A data breach is the term that is more commonly used when discussing the public exposure of confidential data from an external source, while a data leak is encompassed by the exposure of a vulnerability or information, according to security firm Sandstorm. This differs from a data breach, in that the exposure of leaked data cannot be confirmed to have reached the masses.

The decrease in the number of breaches is caused by a general slowdown in such event reporting rather than the actual drop in breach activity, says the report. Yet, breaches are growing in severity, exposing more and more records every year.

The COVID-19 pandemic and remote working are likely to be the primary reasons for such a change in reporting behaviour, according to the report.

"Data breaches are growing in severity, with fewer breaches exposing more records than ever before," says Rachel Welch, COO of Atlas VPN.

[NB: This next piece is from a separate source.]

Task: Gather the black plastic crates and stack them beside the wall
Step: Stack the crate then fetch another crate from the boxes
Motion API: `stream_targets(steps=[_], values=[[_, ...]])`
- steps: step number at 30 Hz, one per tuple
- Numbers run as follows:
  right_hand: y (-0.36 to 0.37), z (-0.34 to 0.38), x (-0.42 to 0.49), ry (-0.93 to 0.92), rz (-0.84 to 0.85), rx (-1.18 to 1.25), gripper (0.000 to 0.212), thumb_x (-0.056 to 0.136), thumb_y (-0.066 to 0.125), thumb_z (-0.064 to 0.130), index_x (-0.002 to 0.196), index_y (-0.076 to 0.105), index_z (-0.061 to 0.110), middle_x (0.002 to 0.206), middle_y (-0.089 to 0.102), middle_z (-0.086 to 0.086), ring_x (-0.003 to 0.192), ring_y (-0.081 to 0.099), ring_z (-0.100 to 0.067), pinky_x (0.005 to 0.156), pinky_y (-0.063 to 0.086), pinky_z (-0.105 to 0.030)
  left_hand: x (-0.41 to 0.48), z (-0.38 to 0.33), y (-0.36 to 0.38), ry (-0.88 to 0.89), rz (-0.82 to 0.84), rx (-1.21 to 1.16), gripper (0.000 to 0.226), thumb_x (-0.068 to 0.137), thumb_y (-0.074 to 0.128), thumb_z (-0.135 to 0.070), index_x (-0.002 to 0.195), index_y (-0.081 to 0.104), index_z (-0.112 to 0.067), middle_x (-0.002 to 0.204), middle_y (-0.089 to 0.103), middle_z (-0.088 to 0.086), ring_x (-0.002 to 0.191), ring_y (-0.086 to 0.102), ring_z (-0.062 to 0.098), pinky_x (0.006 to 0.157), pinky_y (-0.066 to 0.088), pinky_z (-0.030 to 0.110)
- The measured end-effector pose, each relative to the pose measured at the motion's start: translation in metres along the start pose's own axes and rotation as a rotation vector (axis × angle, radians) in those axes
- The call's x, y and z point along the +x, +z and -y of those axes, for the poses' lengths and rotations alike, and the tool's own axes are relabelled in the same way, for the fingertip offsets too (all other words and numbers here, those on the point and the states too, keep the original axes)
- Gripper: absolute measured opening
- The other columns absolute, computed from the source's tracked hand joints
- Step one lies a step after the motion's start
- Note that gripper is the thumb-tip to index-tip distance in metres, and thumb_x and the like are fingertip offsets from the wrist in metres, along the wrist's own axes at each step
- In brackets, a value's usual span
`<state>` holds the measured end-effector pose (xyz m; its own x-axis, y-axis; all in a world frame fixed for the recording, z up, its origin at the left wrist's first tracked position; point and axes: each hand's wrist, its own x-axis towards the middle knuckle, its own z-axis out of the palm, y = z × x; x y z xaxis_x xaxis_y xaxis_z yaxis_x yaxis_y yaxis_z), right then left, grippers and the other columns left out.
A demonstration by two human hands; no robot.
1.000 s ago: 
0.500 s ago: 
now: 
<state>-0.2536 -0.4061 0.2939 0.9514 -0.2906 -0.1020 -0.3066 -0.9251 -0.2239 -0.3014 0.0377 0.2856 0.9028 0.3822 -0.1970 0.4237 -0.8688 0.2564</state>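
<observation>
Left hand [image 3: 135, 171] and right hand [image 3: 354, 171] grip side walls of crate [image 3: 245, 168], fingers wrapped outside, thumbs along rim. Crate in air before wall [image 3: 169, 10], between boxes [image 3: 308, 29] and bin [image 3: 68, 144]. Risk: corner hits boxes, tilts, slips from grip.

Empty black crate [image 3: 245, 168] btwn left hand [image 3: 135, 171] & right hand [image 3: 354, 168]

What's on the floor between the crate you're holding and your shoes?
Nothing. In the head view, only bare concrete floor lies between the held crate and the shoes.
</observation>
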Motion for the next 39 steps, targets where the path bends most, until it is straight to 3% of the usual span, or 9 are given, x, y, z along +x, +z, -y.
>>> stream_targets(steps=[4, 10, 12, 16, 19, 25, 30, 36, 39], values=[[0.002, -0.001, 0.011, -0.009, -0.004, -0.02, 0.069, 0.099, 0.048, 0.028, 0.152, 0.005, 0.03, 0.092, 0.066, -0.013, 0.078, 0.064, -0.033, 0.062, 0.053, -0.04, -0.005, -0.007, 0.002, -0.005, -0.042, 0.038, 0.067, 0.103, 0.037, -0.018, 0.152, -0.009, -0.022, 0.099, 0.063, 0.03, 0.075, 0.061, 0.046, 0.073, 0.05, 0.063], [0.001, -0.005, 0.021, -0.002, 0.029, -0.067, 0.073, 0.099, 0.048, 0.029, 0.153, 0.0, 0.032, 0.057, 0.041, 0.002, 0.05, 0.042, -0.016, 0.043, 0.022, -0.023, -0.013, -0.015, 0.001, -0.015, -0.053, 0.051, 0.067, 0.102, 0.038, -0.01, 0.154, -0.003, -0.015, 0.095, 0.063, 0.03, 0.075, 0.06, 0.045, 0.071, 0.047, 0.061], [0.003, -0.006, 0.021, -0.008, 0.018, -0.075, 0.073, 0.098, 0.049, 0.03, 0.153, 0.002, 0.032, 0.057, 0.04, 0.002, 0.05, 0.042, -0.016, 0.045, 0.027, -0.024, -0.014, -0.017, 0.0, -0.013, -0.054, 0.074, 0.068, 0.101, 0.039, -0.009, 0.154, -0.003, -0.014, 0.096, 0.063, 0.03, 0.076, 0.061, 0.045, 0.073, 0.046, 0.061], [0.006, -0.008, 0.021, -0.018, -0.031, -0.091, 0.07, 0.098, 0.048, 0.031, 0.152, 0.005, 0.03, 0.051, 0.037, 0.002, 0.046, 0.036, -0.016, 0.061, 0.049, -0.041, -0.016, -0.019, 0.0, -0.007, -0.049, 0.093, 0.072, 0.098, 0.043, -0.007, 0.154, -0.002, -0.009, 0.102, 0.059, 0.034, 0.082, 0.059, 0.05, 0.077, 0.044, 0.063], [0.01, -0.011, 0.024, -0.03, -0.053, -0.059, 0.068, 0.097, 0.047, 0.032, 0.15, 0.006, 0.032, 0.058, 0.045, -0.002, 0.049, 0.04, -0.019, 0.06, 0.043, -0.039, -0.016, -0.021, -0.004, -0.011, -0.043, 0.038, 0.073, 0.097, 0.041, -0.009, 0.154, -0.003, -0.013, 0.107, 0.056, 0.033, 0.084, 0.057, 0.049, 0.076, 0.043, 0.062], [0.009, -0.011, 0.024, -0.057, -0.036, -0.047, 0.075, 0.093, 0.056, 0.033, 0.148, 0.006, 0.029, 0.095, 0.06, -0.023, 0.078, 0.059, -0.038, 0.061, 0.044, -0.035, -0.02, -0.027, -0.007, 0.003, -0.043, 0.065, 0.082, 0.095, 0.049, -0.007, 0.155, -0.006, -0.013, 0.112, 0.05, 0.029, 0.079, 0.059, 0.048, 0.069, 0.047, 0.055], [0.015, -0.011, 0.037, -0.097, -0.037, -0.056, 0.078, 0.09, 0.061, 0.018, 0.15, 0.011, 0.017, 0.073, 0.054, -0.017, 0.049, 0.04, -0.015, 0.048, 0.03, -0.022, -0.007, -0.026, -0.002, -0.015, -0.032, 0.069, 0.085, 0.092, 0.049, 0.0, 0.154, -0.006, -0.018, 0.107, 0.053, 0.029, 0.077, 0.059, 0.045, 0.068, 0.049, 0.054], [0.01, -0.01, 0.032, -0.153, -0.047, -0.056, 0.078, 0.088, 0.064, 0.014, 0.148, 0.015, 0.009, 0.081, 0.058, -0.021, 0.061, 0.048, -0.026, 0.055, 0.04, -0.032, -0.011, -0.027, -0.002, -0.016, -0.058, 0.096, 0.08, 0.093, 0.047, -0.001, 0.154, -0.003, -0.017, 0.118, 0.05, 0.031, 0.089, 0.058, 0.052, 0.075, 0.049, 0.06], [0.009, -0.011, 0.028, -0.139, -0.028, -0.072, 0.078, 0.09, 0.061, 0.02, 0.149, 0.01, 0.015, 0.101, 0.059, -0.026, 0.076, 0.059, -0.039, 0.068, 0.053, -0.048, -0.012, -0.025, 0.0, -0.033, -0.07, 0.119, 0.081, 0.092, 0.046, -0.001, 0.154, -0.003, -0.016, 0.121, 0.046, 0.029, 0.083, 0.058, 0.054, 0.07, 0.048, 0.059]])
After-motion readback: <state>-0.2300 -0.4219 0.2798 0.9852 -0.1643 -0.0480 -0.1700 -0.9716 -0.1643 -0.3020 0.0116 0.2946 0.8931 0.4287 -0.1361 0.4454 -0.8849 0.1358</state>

“Businesses should take note of this and make cyber security one of their top priorities next year. It is always better to be safe than sorry, especially when it comes to private data, as one unfortunate event can cost a company its reputation.”

The most commonly exposed data types are names (45%), e-mails (36%) and passwords (29%) − all the key information needed for accessing someone's account.

While no economic sector is guarded against cyber breaches, some sectors suffered more than others. The healthcare sector continues to suffer the most data breaches out of all economic sectors in the first three quarters of 2019 and 2020.

Through Q3 2019, the healthcare sector had 343 breaches, while in 2020, it faced 341 breaches, which account for 12% of breaches so far this year.

The fast-growing information communication sector, including software creators, data processing, hosting, streaming services and Web sites, was also highly targeted in 2020. It had 306 data breaches, which make up 10% of all breaches through Q3 this year. The number rose by 31% compared to the same period last year when 234 breaches happened.

Occupying the third spot in the list is the financial and insurance sector, with 274 breaches within the first three quarters of 2020 accounting for 9% of total violations this year so far.

“The financial industry is highly lucrative for cyber criminals. Therefore, data breaches affecting the sector were almost as high last year when 263 breaches were detected,” notes the report.